Avec un projet baptisé « RéelsTV », le milliardaire tchèque Daniel Kretinsky, qui construit un empire en Europe dans l’énergie, la distribution et les médias, compte lui se lancer à l’assaut du petit écran français.
Sa société CMI France détient notamment les titres de presse Elle, Télé 7 Jours, Franc-Tireur, Ici Paris, France Dimanche, Marianne, en cours de cession, ainsi que le numéro deux français de l’édition, Editis.
« J’observe avec beaucoup de frustration la détérioration, voire destruction, du débat public », une « tendance négative apportée par le monde d’internet », a déclaré Daniel Kretinsky dans une vidéo diffusée au cours de l’audition, souhaitant avec sa chaîne « faire le maximum pour restaurer le concept original du débat public ».

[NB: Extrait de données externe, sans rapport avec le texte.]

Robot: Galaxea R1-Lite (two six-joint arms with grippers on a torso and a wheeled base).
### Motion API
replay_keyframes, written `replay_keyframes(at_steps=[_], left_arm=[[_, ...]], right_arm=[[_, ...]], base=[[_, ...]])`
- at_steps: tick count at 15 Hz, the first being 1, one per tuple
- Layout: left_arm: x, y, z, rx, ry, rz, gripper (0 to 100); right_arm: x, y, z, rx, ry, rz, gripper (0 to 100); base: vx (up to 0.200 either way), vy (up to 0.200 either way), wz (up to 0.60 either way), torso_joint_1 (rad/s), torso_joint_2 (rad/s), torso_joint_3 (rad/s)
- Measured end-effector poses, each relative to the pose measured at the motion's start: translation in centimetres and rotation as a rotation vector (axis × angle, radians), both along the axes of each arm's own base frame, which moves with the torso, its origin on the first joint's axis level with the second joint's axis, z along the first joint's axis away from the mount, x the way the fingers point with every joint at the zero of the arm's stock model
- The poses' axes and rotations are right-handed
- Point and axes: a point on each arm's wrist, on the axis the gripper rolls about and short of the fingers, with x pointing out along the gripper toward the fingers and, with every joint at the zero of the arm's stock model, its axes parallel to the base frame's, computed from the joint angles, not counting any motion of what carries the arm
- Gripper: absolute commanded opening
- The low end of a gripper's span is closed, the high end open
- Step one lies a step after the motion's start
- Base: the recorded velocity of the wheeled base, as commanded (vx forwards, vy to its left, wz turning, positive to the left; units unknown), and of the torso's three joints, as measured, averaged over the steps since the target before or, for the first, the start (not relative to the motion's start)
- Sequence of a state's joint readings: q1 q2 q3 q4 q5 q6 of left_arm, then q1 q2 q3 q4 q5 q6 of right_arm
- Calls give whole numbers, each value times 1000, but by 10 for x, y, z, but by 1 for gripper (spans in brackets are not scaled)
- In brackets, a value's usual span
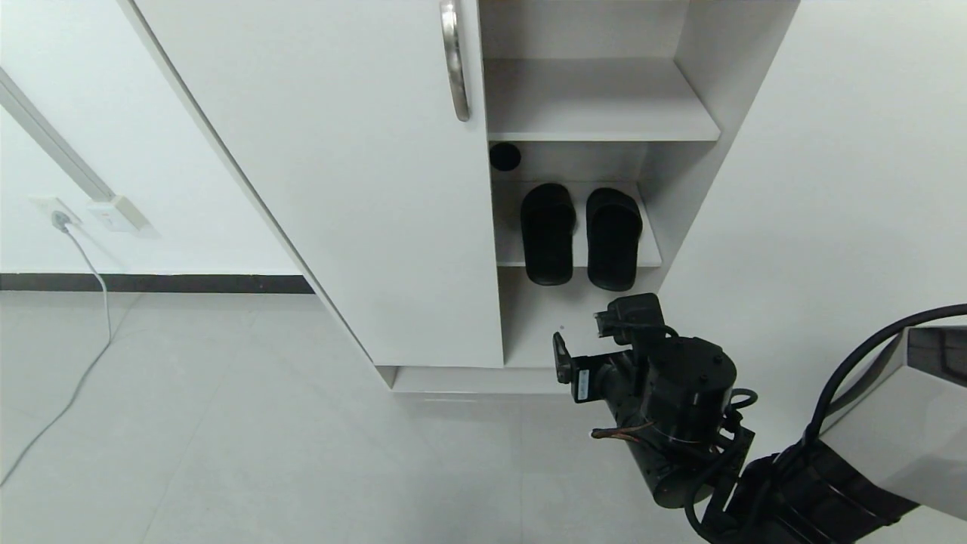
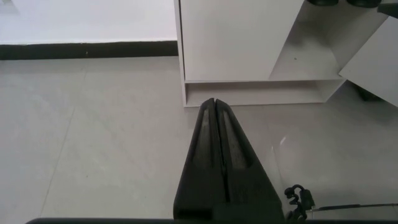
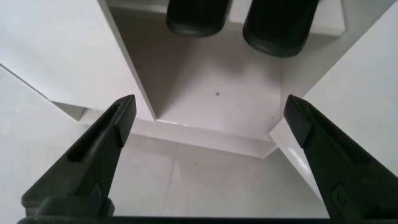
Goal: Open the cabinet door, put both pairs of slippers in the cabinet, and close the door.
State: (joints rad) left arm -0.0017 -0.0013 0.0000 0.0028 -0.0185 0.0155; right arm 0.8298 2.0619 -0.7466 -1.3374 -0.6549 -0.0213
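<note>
The white cabinet (image 1: 340, 174) stands with its left door shut, steel handle (image 1: 453, 60) up high, and its right door (image 1: 831, 189) swung open. One pair of black slippers (image 1: 548, 234) lies side by side on the middle shelf, heels at the shelf's front edge (image 3: 194, 15). My right gripper (image 1: 597, 336) hangs open and empty just in front of the bare bottom compartment (image 1: 544, 317), below the slippers (image 3: 209, 106). My left gripper (image 2: 214, 104) is shut on nothing, low over the floor, pointing at the cabinet's base (image 2: 255, 93).
The upper shelf (image 1: 597, 98) is bare. A small black round object (image 1: 505, 156) sits at the back left of the slipper shelf. A wall socket (image 1: 57, 219) at the left feeds a grey cable (image 1: 91, 363) trailing across the tiled floor.
</note>
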Motion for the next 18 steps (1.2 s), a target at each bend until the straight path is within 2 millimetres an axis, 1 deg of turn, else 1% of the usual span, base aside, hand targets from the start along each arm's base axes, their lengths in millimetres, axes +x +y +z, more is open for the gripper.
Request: replay_keyframes(at_steps=[11, 18], left_arm=[[0, 0, 0, 1, 0, 0, 0], [0, 0, 0, 5, -1, 0, 0]], right_arm=[[0, 0, -2, -6, 5, 2, 100], [0, -2, -9, -27, 23, -1, 100]], base=[[0, 0, 0, 2, 1, 199], [0, 0, 0, -1, 1, 199]])
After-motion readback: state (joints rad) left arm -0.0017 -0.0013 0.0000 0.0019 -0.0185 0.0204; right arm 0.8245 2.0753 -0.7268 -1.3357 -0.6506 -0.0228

« RéelsTV », dont l’homme d’affaire sera l’actionnaire, vise à « réconcilier les Français avec le réel » en s’appuyant sur « 3D » : 50% de « documentaires » principalement français et européens, 25% de « débats », notamment dans une émission quotidienne d’actualité de 19H00 à 21H00, et 25% de « divertissement » dans des émissions culturelles chaque soir, a présenté Denis Olivennes, président de CMI France et d’Editis.
À ses côtés, le philosophe Raphaël Enthoven, plume de Franc-Tireur, la rédactrice en chef du magazine Elle, Ava Djamshidi, ou encore Giuseppe de Martino, cofondateur du média vidéo en ligne Loopsider, ont défendu ce projet.
Denis Olivennes projette de s’appuyer sur le « savoir-faire » des médias de CMI France pour alimenter ses émissions en intervenants et productions : « On aura une maison de production (…) mais il est probable que les sujets de la deuxième partie de l’émission (de) débat, sans doute autour d’un ou deux thèmes d’actualité, seront fournis, sous l’autorité de la direction de la rédaction, par Loopsider ».
Du papier à la télé, le groupe Ouest-France candidate lui aussi avec une chaîne « produite en région », depuis Rennes plutôt qu’à Paris. « OFTV sera une télévision nationale généraliste », un « média fédérateur, accessible à tous, créateur de cohésion dans les territoires », selon un communiqué.
Les chaînes retenues seront connues fin juillet.